Task details: Please repeat the data exactly. Any picture in it stays out.
### Input data ###
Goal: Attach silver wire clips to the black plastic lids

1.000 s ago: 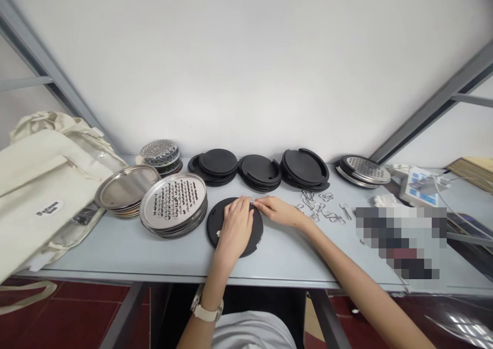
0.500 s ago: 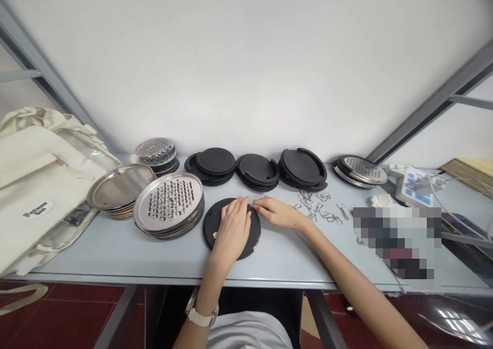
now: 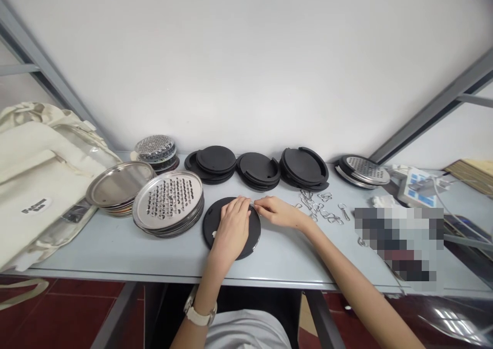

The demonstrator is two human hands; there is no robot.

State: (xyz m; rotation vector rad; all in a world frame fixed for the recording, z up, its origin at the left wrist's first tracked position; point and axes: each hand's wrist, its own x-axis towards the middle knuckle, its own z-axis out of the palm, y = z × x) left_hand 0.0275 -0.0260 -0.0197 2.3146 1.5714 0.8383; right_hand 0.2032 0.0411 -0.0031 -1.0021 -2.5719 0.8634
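Near-unmoved since earlier | covering black disc point(image 3: 211, 219) with flat left hand point(image 3: 233, 227) | curling right hand point(image 3: 275, 211) at rim, grip unclear | likely unfinished, with clips point(image 3: 307, 200) loose

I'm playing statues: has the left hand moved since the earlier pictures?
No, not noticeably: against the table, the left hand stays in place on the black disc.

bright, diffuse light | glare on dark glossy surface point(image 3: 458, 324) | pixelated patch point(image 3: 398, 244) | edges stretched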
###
Result of this task:
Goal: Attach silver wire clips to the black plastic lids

1.000 s ago: 
0.500 s ago: 
now: 

The demonstrator is two human hands; there is no robot.

State: (xyz m; rotation vector rad; all in a world frame fixed for the recording, z up, its origin at the left wrist's first tracked position; point and axes: each hand's wrist, its own x-axis towards the middle knuckle, its own z-axis out of the palm, y = z × x) left_hand 0.0275 -0.0260 -0.0197 2.3146 1.5714 0.8383; right_hand 0.2032 0.0411 -0.0031 -1.0021 -2.5719 0.8634
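Near-unmoved since earlier | covering black disc point(image 3: 211, 219) with flat left hand point(image 3: 233, 227) | curling right hand point(image 3: 275, 211) at rim, grip unclear | likely unfinished, with clips point(image 3: 307, 200) loose

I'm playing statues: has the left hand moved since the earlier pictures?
No, not noticeably: against the table, the left hand stays in place on the black disc.

bright, diffuse light | glare on dark glossy surface point(image 3: 458, 324) | pixelated patch point(image 3: 398, 244) | edges stretched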

The response to the exercise is complete.